— Ты из какой группы?
— Мушкетеров…
— Так какого же черта ты тут болтаешься?
Опасаясь взыскания, Поль побежал назад разыскивать своих товарищей. Спеша добраться до них, он стал кружить по извилистым дорогам и уличкам пригорода. И вот, пробегая по одной из таких уличек, он услышал шум мотора. Почти в тот же миг он ощутил удар в бок, словно кто-то бросил в него острым камнем. Но, по-видимому, он не был ранен, так как не почувствовал настоящей боли, и побежал еще быстрее. На уличке было пустынно, но вот впереди снова послышался шум мотора. Поль остановился на перекрестке, в отчаянии озираясь по сторонам в поисках убежища. Справа была небольшая бакалейная лавка. Поль быстро вошел туда…
И вот он стоит перед прилавком, напряженно прислушиваясь к удаляющемуся шуму броневика и постепенно замирающей стрельбе. В ушах у него — сплошной гул. Перед глазами, переливаясь разноцветными красками, танцуют полки, уставленные коробками и бутылками. Пока Поль пытается отдышаться, какие-то две женщины — по-видимому, мать и дочь — испуганно разглядывают молодого человека с автоматом в руках.
— Да он ранен! — восклицает более молодая.
Видя, что Пейроль теряет сознание, она подбегает к нему с платком в руке и старается остановить кровь, уже пропитавшую его рубашку.
— Уведи, уведи его! — торопит другая женщина, толкая их обоих за прилавок.
И в эту минуту на улице появляется машина, набитая солдатами. Немцы…
За все двадцать лет, проведенных сестрами Симунэ в этой темной лавчонке, никогда ни один мужчина не нарушал их замкнутой жизни. После смерти мужа, вызванной тяжелыми ранениями, полученными в прошлую войну, старшая сестра пригласила к себе жить младшую, незамужнюю — хромую, некрасивую девушку. С тех пор они вели бесцветную, одинокую жизнь, как две старые девы, без родных, без детей. Только уличные ребятишки забегали иногда к ним в лавку стащить конфетку или подшутить над ними. Мало-помалу они замкнулись в себе, и у них появилась какая-то озлобленность против людей. Они стали черствыми, равнодушными к чужому горю, даже находили в нем для себя некоторое утешение. Война их мало трогала: ни двукратное нападение немцев на Мюссидан, ни аресты и угон жителей нисколько их не взволновали. Они не питали ни к кому симпатии, и их самих никто не любил. И вдруг сегодня какая-то случайность боя, о котором они не знали, да и не хотели знать, привела в их дом преследуемого немцами партизана. Если бы старшая сестра не побоялась, то, пожалуй, прогнала бы его прочь. Но молодой человек не проронил еще ни слова, а ее хромая сестра уже бросилась к нему на помощь. С этого момента мысли обеих сестер были связаны только с ним.

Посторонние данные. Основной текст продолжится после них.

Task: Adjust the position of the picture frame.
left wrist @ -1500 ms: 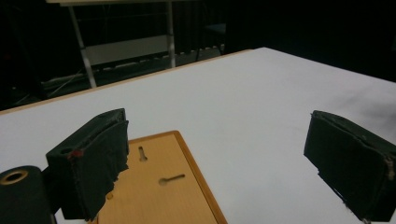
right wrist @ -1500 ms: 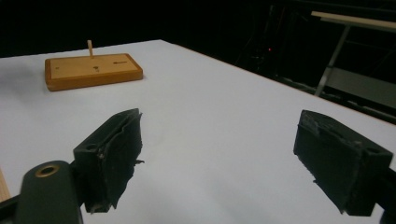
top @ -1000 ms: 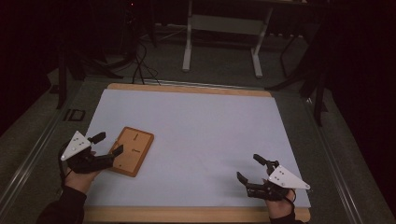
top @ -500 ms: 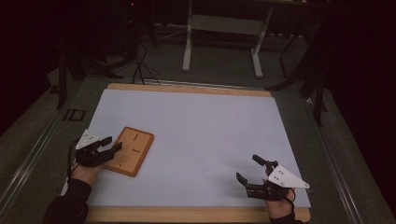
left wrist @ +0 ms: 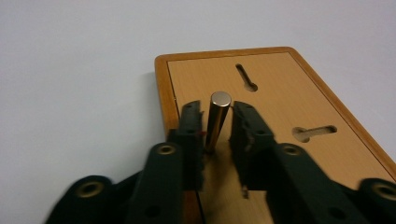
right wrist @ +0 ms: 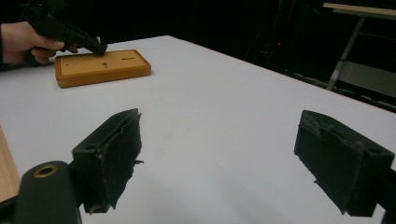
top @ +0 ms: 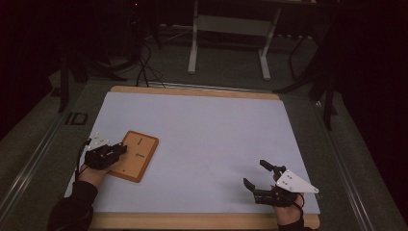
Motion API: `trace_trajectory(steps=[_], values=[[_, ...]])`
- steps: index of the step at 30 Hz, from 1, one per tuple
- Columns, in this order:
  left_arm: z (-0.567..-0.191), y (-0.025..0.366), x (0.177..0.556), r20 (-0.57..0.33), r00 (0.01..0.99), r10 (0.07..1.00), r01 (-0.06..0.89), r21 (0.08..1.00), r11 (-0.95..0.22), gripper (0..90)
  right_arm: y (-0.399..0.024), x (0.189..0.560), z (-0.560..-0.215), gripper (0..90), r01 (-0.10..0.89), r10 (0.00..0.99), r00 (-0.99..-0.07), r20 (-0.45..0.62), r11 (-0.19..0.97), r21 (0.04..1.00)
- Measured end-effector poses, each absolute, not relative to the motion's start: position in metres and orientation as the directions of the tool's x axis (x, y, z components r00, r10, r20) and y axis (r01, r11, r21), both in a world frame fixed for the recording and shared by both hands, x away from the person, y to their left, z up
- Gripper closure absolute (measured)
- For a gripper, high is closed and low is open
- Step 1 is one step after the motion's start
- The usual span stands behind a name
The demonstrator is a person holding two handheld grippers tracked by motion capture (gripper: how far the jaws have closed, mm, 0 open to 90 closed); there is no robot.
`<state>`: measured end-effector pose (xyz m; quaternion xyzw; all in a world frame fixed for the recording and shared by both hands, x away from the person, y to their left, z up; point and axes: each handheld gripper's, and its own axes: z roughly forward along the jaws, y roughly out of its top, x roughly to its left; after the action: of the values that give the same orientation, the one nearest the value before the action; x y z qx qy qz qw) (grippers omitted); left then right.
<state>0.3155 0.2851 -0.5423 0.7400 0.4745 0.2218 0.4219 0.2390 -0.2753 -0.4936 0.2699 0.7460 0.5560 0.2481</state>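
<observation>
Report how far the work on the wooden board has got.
Done: the left hand-held gripper has come down over the wooden board, its jaws just closing around the upright metal pin. In hand: gripping that pin; a gap shows at one jaw. Left: lifting it out. The right hand-held gripper rests open on the table.

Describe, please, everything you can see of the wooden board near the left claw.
The wooden board is a flat rectangular slab of light, tan wood with rounded corners and a darker raised rim. Two keyhole-shaped slots are cut in its face. It lies flat on the white table top, near its left edge. A shiny metal pin stands on it, with the left claw over the board's near end, jaws just closing around the pin.
</observation>
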Motion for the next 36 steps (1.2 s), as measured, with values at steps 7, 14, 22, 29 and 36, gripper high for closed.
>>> trace_trajectory(steps=[7, 14, 22, 29, 36], values=[[-0.544, 0.283, 0.315, -0.058, 0.425, 0.903, 0.509, 0.841, -0.185, 80.8, -0.275, 0.24, -0.494, 14.4, 0.136, 0.677, -0.733, -0.061, 0.234, 0.963], [-0.542, 0.276, 0.315, -0.012, 0.384, 0.923, 0.513, 0.834, -0.203, 84.3, -0.275, 0.24, -0.495, 14.4, 0.139, 0.675, -0.735, -0.059, 0.235, 0.962], [-0.543, 0.279, 0.315, -0.051, 0.389, 0.92, 0.513, 0.841, -0.171, 84.7, -0.276, 0.241, -0.494, 14.5, 0.144, 0.678, -0.733, -0.049, 0.225, 0.964], [-0.539, 0.281, 0.312, -0.064, 0.419, 0.906, 0.502, 0.847, -0.172, 84.8, -0.277, 0.241, -0.495, 14.5, 0.151, 0.679, -0.733, -0.042, 0.222, 0.963], [-0.527, 0.276, 0.31, -0.047, 0.437, 0.898, 0.474, 0.861, -0.185, 84.8, -0.277, 0.241, -0.495, 14.5, 0.153, 0.68, -0.732, -0.039, 0.22, 0.964]])
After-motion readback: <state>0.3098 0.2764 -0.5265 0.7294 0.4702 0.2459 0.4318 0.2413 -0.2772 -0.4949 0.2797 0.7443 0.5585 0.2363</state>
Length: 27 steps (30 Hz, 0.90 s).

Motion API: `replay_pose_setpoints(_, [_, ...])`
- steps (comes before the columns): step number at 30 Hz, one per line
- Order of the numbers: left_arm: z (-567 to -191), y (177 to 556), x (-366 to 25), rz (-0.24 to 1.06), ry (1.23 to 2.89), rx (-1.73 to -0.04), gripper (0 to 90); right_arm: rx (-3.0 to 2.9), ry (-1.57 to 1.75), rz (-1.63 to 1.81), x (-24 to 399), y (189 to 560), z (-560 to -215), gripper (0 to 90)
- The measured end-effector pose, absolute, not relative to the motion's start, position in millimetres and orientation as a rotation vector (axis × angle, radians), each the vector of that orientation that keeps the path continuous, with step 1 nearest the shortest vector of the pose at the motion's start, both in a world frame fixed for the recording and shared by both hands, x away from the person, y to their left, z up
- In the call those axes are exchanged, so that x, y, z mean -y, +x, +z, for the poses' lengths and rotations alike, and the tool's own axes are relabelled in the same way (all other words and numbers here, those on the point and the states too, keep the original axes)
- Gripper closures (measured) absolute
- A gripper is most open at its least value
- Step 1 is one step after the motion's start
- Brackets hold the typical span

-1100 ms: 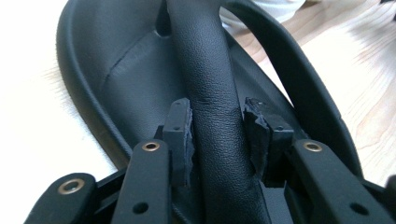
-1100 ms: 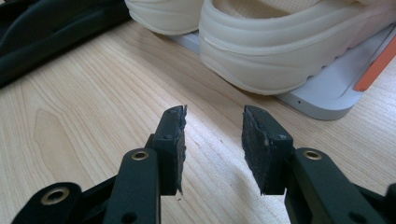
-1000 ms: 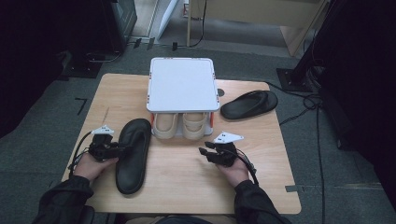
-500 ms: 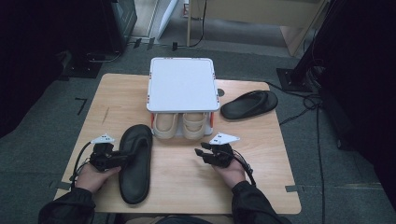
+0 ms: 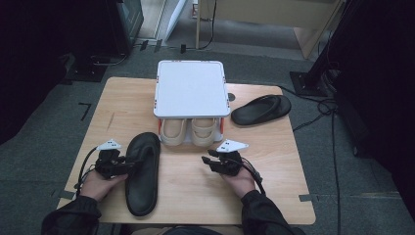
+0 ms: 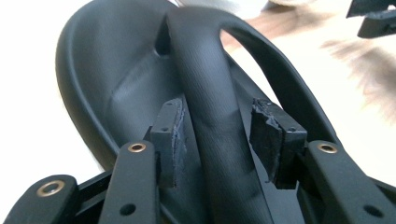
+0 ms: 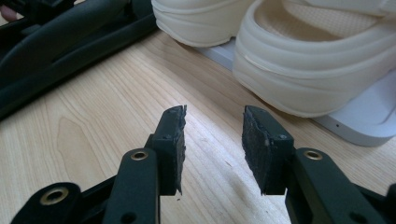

Два немца входят в лавку и обращаются к старухе:
— Вы не видели, куда прошел партизан?
— Ничего я не знаю, — отвечает она своим обычным неприветливым тоном.
За дверью, в соседней комнате, ее хромая сестра хлопочет возле потерявшего сознание молодого человека.
— Мы видели, как он бежал, — продолжает настаивать немец, повышая тон.
— А я, повторяю вам, ничего не видела.
Хромая тащит раненого во двор. Куда бы его поместить? Куда спрятать? Боже мой, куда же его спрятать? Перед ней распахнутая дверь в чулан. Она втаскивает туда бесчувственное тело, усаживает на пол и закрывает дверь на задвижку… И тут же вдруг вспоминает о платке. В кухне его нет. Кажется, она оставила платок на прилавке. А ведь он был весь в крови…
В лавке немец все еще продолжает допрос.
— В доме есть мужчины?
— Нет.
— Кто живет с вами?
— Только моя сестра.
— Ты меня звала? — откликается хромая сестра, медленно выходя из комнаты с грязным бельем в руках.
— Эти господа ищут какого-то мужчину. Ты кого-нибудь видела?
— Я? — переспрашивает хромая, кладя белье на прилавок. — Я никого не видела.